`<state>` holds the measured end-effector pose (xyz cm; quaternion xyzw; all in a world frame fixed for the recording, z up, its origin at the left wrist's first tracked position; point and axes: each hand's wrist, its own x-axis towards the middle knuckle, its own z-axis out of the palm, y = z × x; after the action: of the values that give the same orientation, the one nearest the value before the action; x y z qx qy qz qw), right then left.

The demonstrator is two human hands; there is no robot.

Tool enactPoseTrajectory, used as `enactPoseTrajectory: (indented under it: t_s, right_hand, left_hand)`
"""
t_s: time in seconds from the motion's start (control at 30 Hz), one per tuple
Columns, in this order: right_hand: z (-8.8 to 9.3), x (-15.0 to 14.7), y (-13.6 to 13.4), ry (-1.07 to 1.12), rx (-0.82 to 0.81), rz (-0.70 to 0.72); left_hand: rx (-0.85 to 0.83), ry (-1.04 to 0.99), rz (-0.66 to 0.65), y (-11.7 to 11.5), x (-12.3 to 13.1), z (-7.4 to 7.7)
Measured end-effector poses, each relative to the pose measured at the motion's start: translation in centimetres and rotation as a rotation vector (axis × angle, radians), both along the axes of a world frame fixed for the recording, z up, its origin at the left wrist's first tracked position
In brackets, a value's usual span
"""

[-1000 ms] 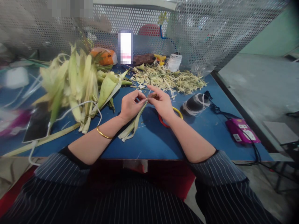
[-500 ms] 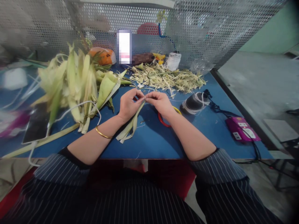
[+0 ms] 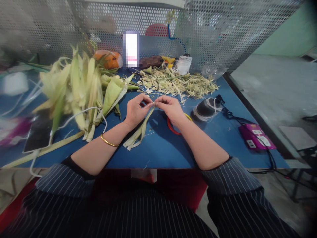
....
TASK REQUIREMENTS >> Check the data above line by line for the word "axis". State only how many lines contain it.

RESPONSE FOR THIS EXERCISE >> 2